Set down, please, exactly the lines below that run from the line with "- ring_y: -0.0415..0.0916" to the line with "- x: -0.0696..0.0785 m", both lines included.

Supplied information -
# # # # #
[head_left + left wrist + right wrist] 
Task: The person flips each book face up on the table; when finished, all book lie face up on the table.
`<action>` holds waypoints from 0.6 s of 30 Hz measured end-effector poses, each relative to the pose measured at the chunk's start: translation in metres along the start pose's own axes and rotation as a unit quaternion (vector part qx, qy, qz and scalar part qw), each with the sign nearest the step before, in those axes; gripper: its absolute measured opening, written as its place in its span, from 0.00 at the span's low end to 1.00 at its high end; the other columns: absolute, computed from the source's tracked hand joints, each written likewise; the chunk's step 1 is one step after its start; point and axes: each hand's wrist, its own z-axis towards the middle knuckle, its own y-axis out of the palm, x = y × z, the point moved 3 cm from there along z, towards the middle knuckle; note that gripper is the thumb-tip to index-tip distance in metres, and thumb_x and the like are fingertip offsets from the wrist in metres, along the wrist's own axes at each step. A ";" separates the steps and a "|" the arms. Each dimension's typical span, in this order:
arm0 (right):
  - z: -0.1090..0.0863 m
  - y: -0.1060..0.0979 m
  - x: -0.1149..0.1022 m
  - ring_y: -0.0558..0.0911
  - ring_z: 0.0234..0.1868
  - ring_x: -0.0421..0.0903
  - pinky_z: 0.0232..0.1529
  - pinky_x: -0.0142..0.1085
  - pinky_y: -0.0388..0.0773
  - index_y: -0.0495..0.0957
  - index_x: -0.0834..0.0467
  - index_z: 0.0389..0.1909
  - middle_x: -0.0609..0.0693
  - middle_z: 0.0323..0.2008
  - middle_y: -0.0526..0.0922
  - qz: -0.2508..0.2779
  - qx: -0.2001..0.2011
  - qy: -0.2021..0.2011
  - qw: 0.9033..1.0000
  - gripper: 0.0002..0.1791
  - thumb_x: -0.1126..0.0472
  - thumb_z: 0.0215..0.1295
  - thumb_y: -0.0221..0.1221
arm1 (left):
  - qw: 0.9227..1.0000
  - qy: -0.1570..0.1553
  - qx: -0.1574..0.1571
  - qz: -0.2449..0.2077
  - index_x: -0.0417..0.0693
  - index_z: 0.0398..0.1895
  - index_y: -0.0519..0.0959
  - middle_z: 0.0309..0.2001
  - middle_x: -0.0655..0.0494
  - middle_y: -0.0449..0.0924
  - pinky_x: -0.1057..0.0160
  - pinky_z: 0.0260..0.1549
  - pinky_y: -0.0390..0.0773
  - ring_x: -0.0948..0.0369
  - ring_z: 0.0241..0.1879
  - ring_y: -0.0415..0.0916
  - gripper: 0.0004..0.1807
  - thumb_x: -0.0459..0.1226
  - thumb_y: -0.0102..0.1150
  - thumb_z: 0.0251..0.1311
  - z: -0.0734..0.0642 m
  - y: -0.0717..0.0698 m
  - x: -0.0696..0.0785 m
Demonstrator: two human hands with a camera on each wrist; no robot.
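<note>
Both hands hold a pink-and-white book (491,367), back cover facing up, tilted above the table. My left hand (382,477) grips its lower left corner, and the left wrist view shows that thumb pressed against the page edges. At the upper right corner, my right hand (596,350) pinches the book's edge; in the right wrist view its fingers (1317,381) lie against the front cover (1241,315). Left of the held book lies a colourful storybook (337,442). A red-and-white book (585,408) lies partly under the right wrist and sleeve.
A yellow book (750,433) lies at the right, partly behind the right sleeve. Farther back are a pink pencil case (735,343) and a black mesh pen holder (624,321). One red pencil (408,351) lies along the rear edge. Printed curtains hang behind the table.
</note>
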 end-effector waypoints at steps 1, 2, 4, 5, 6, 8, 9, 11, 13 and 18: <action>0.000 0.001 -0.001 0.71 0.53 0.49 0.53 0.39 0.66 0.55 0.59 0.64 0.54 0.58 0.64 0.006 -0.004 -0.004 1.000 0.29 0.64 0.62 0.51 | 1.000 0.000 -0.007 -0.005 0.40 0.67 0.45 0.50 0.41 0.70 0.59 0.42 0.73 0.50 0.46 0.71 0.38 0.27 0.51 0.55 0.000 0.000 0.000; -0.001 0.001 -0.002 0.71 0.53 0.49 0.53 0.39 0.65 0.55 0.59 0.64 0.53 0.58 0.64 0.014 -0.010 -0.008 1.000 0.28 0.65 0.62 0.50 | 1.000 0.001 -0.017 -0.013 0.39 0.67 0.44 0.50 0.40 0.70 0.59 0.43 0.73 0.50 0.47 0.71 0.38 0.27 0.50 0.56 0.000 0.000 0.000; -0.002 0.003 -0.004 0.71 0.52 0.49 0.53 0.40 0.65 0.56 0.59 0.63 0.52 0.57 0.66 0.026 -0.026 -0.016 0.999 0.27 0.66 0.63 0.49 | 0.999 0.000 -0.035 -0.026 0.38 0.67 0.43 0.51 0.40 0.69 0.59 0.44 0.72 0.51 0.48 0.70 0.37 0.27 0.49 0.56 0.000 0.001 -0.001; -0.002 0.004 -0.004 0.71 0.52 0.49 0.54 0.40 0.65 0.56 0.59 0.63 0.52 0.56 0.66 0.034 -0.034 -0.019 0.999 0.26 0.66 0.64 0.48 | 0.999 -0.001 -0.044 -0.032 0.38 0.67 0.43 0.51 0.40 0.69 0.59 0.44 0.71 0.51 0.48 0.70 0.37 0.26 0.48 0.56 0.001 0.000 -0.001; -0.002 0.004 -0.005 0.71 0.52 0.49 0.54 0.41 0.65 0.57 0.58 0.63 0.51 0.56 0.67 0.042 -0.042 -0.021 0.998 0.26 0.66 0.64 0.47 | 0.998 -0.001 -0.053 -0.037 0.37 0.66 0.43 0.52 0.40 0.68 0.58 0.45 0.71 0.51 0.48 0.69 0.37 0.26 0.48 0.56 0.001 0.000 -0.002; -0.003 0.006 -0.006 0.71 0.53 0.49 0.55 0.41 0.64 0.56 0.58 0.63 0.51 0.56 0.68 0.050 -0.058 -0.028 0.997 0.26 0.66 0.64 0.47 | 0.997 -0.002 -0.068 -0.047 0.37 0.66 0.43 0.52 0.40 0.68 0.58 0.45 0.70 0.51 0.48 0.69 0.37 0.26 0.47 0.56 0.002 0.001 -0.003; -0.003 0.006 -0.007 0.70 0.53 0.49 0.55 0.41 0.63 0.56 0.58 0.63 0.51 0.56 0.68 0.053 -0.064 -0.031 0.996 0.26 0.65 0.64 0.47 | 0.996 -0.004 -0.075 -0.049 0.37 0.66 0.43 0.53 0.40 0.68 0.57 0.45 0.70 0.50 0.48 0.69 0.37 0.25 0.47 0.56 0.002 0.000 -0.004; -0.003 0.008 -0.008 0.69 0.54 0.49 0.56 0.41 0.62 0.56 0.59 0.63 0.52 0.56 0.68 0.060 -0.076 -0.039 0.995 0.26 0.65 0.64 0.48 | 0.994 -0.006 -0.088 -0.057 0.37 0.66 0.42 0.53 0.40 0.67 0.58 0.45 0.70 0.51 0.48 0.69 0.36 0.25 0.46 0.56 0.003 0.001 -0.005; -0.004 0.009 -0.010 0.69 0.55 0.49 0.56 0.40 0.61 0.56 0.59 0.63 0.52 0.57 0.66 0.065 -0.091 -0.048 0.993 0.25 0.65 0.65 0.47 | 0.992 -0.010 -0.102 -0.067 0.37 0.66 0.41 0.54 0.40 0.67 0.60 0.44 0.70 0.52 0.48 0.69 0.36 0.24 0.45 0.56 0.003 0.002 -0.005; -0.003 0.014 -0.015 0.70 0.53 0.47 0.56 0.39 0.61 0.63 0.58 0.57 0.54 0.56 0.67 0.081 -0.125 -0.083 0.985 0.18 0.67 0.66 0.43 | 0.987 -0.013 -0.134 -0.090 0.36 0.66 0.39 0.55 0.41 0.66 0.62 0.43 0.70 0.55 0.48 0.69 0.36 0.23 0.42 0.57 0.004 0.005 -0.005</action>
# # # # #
Written response -
  - ring_y: -0.0415..0.0916
  - gripper: 0.0004..0.1807
  - thumb_x: -0.0459..0.1226
  - thumb_y: -0.0102..0.1150
  - thumb_z: 0.0251..0.1311
  - z: -0.0734..0.0642 m
  - y: -0.0717..0.0698 m
  - x: -0.0696..0.0785 m

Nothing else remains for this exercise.